*** Records for this exercise

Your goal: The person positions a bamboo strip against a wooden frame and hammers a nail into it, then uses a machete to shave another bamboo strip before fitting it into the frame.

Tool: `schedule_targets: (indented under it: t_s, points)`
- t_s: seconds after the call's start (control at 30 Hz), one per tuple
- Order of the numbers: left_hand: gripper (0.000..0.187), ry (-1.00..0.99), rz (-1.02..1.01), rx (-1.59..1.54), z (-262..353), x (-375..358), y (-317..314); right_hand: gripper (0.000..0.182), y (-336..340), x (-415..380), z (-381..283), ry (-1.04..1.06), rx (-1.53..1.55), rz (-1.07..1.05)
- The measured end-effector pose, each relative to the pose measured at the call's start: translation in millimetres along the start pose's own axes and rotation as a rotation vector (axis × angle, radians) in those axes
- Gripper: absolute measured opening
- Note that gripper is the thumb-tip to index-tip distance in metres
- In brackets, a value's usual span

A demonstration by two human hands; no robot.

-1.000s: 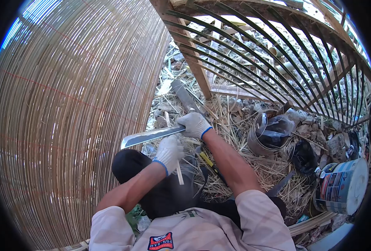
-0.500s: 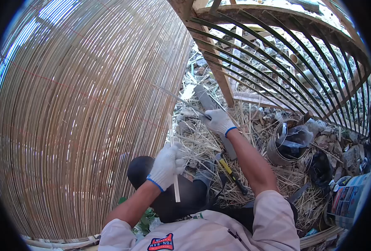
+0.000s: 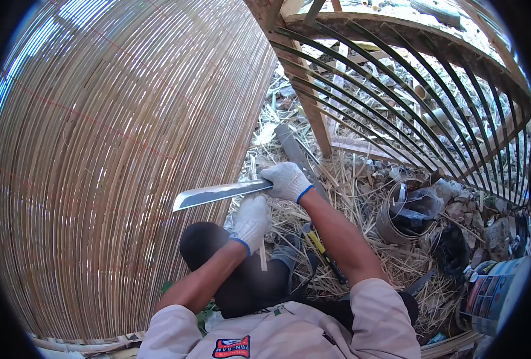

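My right hand, in a white glove with a blue cuff, is wrapped round the handle of a long machete. The blade points left, its broad side turned up to view, and crosses just above my left hand. That hand, gloved too, is closed round a thin bamboo strip. The strip's lower end shows below my fingers; its upper end is hidden by the hand and blade. Whether blade and strip touch, I cannot tell.
A large screen of bamboo slats fills the left. A curved wooden frame with green slats stands upper right. A hammer, a bucket, a black bag and a printed pail sit among shavings.
My right hand has moved left and slightly down, and the machete has swung lower with its flat side showing. My left hand, still holding the strip, has shifted slightly right and up.
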State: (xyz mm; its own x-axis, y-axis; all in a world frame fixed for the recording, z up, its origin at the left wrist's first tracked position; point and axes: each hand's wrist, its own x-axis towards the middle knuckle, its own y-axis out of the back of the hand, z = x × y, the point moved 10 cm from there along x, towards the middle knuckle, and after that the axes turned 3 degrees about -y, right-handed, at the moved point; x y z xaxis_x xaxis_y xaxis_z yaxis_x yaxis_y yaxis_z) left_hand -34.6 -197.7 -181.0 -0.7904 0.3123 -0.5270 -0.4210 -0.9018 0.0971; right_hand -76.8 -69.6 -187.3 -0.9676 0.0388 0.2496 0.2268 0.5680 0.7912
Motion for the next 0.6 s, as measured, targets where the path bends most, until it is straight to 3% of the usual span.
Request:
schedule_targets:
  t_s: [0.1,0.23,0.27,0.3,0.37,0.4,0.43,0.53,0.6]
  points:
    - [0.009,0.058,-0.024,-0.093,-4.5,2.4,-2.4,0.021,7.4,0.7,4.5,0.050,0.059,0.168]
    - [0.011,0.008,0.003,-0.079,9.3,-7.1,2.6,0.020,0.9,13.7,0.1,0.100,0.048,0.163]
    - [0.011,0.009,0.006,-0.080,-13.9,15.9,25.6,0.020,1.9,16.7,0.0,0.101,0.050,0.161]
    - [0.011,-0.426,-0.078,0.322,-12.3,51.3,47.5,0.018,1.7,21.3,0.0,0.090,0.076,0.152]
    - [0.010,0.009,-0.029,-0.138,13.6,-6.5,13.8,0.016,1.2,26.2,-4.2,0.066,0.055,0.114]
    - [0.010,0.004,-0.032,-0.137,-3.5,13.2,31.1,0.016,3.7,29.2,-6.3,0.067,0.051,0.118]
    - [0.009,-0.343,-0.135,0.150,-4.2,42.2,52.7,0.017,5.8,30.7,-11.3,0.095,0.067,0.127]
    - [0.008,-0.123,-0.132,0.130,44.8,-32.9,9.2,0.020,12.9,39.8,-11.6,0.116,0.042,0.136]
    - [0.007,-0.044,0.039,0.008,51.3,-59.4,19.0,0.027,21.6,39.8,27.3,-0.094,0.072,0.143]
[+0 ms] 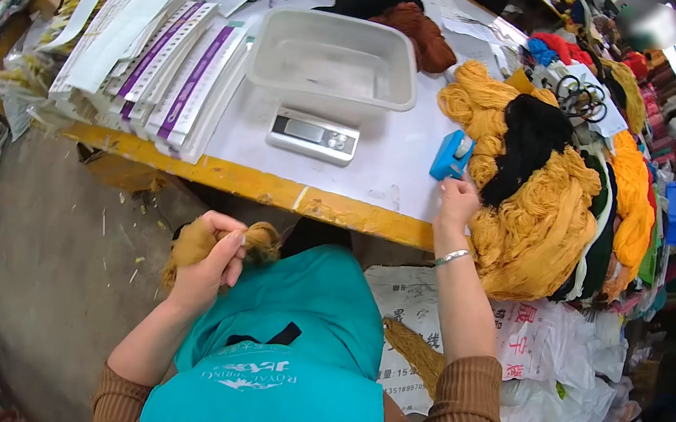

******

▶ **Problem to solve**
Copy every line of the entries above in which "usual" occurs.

▶ **Response for this exercise**
- In brackets, a value's usual span
Motion for the next 0.6 s, as measured, targets where the path bends most, until it is straight to 3% of the usual span.

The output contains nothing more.